The source terminal of PMOS transistor P4, the source terminal of NMOS transistor N4, node mx3, the output terminal of inverter I1, the gate terminal of PMOS transistor P2 and the gate terminal of NMOS transistor N2 are all coupled together . In some embodiments, the drain of PMOS transistor P4 The terminal and the drain terminal of NMOS transistor N4 are coupled to node mx3, the output terminal of inverter I1, the gate terminal of PMOS transistor P2 and the gate terminal of NMOS transistor N2.

The drain terminal of PMOS transistor P4, the drain terminal of NMOS transistor N4, node mx4, the input terminal of inverter I2, the drain terminal of NMOS transistor N5, and the drain terminal of PMOS transistor P5 are all coupled together . In some embodiments, the source terminal of PMOS transistor P4 and the source terminal of NMOS transistor N4 are coupled to node mx4, the input terminal of inverter I2, the drain terminal of NMOS transistor N5, and the Drain terminal.

The gate terminal of PMOS transistor P6 and the gate terminal of NMOS transistor N6 are coupled together and further coupled to at least node mx5.

The source terminal of PMOS transistor P6 is coupled to a voltage source VDD. The drain terminal of PMOS transistor P6 is coupled to the source terminal of PMOS transistor P5.

The gate terminal of the PMOS transistor P5 is used for receiving the clock signal CPBB. In some embodiments, the gate terminal of PMOS transistor P5 is coupled to at least the output terminal of inverter 312 . The drain terminal of PMOS transistor P5 and the drain terminal of NMOS transistor N5 are coupled to each other and further coupled to at least node mx4.
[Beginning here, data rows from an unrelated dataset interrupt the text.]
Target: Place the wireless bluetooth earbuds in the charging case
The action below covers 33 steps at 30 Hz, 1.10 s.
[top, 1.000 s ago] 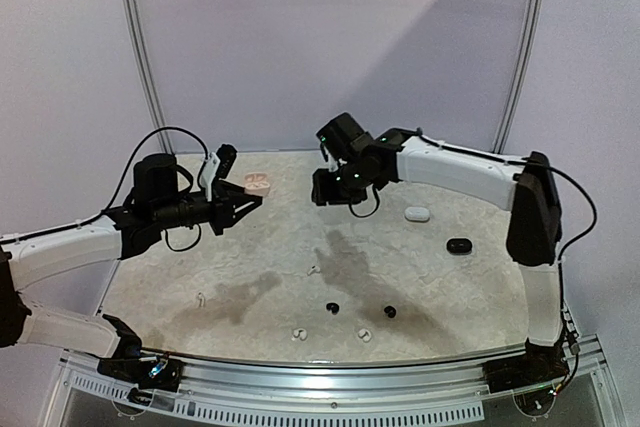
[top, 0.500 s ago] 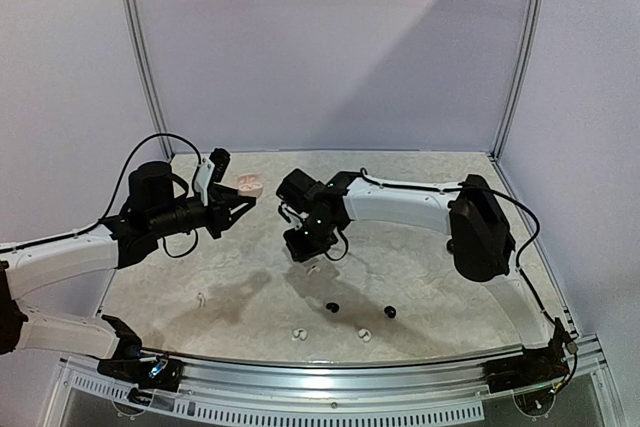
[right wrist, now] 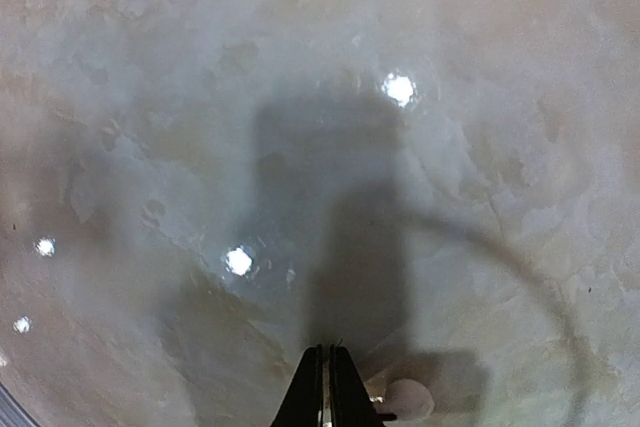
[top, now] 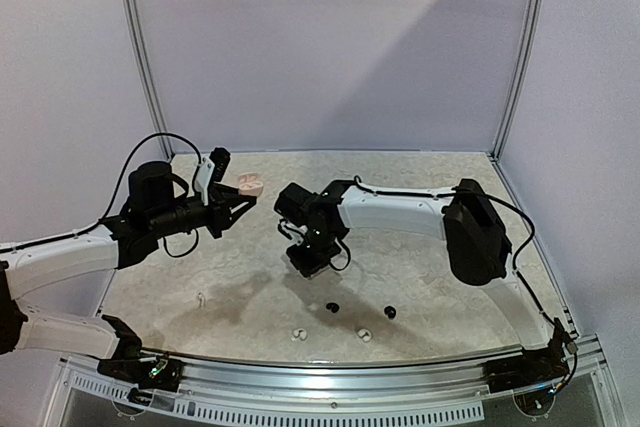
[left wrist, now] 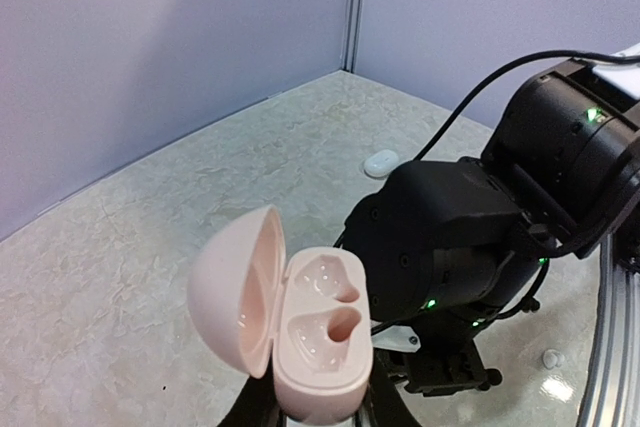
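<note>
The left gripper is pinching a pale pink pebble-shaped plastic charging case by its lower end and holding it up off the mottled beige stone-look table, over the far left part. The case is standing open, its rounded lid hinged back to one side, and both moulded wells in its base are showing bare.

The right gripper is pointing straight down at the middle of the table, its two dark fingers pressed together with nothing visible between them. A small rounded white plastic earbud is lying on the table just beside those fingers. It is partly cut off at the frame's lower edge, so it is probably an earbud rather than surely one.

Nearer the arm bases, other earbuds are lying loose on the table: a white one off to the left, two white ones close to the near edge, and two tiny black ones just beyond them.

In the left wrist view, a smooth white oval closed case is resting on the table beyond the right arm's black wrist.
</note>
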Motion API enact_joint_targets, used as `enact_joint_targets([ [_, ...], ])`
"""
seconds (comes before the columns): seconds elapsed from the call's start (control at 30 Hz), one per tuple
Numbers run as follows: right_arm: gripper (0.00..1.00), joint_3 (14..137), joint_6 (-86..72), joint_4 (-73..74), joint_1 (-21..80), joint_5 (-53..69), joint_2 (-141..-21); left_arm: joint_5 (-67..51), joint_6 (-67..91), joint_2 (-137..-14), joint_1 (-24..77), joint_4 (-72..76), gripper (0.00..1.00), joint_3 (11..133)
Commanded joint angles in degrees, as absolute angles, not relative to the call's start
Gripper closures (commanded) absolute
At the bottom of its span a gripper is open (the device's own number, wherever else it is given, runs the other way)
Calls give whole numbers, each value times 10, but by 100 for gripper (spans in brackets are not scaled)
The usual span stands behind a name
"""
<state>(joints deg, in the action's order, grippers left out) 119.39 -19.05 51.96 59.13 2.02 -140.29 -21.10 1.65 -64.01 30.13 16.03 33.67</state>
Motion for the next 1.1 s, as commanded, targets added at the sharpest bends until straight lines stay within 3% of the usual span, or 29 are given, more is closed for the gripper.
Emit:
enact_joint_targets([
  [0.0,95,1161,-175,590,594,6,-1384,-206,7,-635,310,173,100,326],
  [0.6,88,1184,-160,533,591,57,-1312,-206,1,-636,310,167,100,330],
  [0.9,66,1172,-227,532,560,-15,-1313,-209,-16,-638,310,164,100,336],
  [1.07,72,1186,-219,535,557,-7,-1349,-210,-18,-639,310,160,100,340],
])
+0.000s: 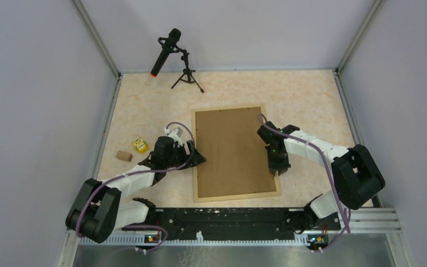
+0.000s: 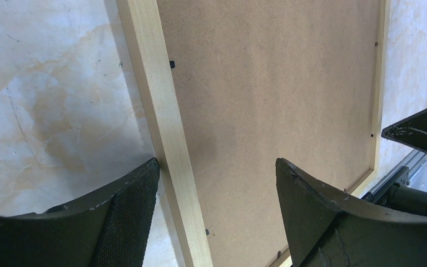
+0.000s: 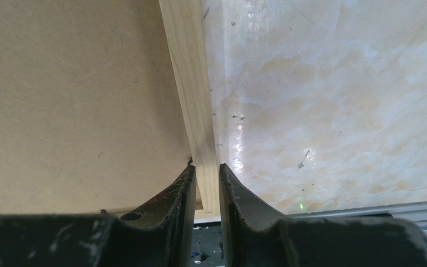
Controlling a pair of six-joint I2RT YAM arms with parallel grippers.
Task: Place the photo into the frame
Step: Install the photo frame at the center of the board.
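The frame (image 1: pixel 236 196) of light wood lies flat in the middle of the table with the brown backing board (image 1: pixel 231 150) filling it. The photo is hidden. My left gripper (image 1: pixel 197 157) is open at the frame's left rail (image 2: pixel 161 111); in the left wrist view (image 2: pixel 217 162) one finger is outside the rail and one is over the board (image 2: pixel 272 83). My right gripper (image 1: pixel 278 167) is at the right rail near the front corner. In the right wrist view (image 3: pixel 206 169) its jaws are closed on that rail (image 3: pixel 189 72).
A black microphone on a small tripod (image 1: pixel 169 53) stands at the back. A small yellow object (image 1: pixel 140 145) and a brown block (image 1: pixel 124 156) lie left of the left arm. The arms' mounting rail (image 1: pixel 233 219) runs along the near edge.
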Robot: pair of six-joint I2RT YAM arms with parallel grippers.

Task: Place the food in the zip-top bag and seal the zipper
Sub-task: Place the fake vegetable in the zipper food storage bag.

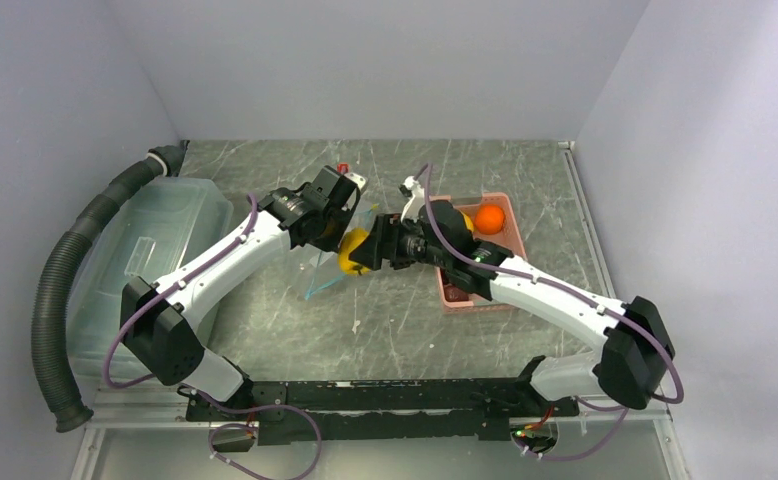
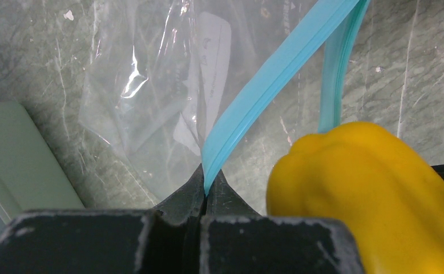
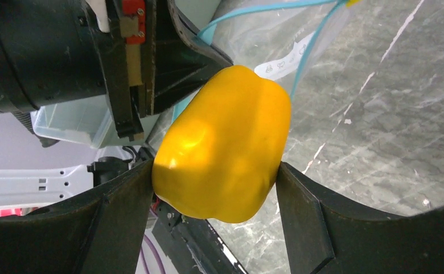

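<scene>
Holding bell pepper [image 3: 222,145], zipper [image 2: 265,80] pinched (label [image 2: 211,68] unreadable)

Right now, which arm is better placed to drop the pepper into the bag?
Right. The right jaws grip the yellow bell pepper beside the zip-top bag's mouth; the left jaws are pinched shut on the teal zipper, holding the bag up.

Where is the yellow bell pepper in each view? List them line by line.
Top external: bell pepper just left of centre.
Left wrist: bell pepper lower right.
Right wrist: bell pepper centre, filling the frame.
Shared landmark: zipper, the teal strip beside it in all three.
</scene>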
The gate terminal of the NMOS transistor N5 is used for receiving the clock signal CPB. In some embodiments, the gate terminal of NMOS transistor N5 is coupled to at least the output terminal of inverter 310 .

The source terminal of NMOS transistor N5 is coupled to the drain terminal of NMOS transistor N6. The source terminal of transistor N6 is coupled to reference voltage source VSS.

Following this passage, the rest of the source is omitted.